What the task asks: Without omission or alteration, write out all of the data.

Provided material:
____________________

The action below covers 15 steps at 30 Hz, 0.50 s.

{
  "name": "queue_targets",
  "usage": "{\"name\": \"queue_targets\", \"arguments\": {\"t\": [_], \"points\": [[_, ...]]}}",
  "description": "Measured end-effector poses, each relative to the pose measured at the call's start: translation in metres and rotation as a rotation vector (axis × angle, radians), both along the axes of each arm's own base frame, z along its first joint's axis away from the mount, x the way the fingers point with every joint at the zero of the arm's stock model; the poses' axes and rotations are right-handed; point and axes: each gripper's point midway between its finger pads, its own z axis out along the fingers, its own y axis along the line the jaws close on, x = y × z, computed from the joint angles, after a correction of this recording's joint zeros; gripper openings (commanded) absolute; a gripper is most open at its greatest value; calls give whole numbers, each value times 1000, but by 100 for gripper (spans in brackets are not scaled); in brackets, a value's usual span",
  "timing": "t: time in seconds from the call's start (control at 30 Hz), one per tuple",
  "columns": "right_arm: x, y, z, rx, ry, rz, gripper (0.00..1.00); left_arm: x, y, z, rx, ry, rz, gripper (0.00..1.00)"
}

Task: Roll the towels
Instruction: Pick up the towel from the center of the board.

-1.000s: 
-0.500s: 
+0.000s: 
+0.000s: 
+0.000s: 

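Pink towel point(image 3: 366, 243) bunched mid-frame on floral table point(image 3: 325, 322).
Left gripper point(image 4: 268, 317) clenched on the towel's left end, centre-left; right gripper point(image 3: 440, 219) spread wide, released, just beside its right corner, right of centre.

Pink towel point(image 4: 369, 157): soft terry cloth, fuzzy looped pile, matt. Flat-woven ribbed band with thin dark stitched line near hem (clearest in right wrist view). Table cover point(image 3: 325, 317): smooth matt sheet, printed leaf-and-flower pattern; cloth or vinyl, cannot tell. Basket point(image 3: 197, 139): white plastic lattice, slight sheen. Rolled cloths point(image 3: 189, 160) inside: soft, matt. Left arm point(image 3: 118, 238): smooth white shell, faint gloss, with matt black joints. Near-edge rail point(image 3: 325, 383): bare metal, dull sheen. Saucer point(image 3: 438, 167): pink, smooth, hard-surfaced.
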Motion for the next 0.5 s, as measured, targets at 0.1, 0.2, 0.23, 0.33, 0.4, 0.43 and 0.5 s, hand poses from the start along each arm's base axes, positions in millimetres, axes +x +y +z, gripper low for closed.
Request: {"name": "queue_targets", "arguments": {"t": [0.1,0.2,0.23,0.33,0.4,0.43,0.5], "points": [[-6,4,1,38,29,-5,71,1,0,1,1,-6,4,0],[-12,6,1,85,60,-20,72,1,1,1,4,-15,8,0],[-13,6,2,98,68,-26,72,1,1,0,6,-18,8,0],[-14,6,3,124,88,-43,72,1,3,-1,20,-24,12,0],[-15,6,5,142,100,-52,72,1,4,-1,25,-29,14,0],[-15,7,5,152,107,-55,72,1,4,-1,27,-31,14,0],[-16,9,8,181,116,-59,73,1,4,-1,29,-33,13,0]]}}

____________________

Task answer:
The action below covers 15 steps at 30 Hz, 0.50 s.

{
  "name": "queue_targets",
  "usage": "{\"name\": \"queue_targets\", \"arguments\": {\"t\": [_], \"points\": [[_, ...]]}}",
  "description": "Measured end-effector poses, each relative to the pose measured at the call's start: translation in metres and rotation as a rotation vector (axis × angle, radians), both along the axes of each arm's own base frame, z along its first joint's axis away from the mount, x the way the fingers point with every joint at the zero of the arm's stock model; the poses' axes and rotations are right-handed; point and axes: each gripper's point midway between its finger pads, its own z axis out along the fingers, its own y axis along the line the jaws close on, x = y × z, computed from the joint angles, after a correction of this recording's joint zeros; gripper openings (commanded) absolute; a gripper is most open at its greatest value; calls give whole numbers, each value times 1000, but by 100 for gripper (spans in brackets are not scaled); in brackets, a value's usual span",
  "timing": "t: time in seconds from the call's start (control at 30 Hz), one per tuple",
  "columns": "right_arm: x, y, z, rx, ry, rz, gripper (0.00..1.00); left_arm: x, y, z, rx, ry, rz, gripper (0.00..1.00)"
}

Task: Roll the towels
Instruction: Pick up the towel from the center of the board.

-1.000s: 
-0.500s: 
+0.000s: 
+0.000s: 
+0.000s: 

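Pink towel point(image 3: 366, 243) bunched mid-frame on floral table point(image 3: 325, 322).
Left gripper point(image 4: 268, 317) clenched on the towel's left end, centre-left; right gripper point(image 3: 440, 219) spread wide, released, just beside its right corner, right of centre.

Pink towel point(image 4: 369, 157): soft terry cloth, fuzzy looped pile, matt. Flat-woven ribbed band with thin dark stitched line near hem (clearest in right wrist view). Table cover point(image 3: 325, 317): smooth matt sheet, printed leaf-and-flower pattern; cloth or vinyl, cannot tell. Basket point(image 3: 197, 139): white plastic lattice, slight sheen. Rolled cloths point(image 3: 189, 160) inside: soft, matt. Left arm point(image 3: 118, 238): smooth white shell, faint gloss, with matt black joints. Near-edge rail point(image 3: 325, 383): bare metal, dull sheen. Saucer point(image 3: 438, 167): pink, smooth, hard-surfaced.
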Motion for the next 0.5 s, as measured, targets at 0.1, 0.2, 0.23, 0.33, 0.4, 0.43 and 0.5 s, hand poses from the start along each arm's base axes, positions in millimetres, axes +x +y +z, gripper low for closed.
Request: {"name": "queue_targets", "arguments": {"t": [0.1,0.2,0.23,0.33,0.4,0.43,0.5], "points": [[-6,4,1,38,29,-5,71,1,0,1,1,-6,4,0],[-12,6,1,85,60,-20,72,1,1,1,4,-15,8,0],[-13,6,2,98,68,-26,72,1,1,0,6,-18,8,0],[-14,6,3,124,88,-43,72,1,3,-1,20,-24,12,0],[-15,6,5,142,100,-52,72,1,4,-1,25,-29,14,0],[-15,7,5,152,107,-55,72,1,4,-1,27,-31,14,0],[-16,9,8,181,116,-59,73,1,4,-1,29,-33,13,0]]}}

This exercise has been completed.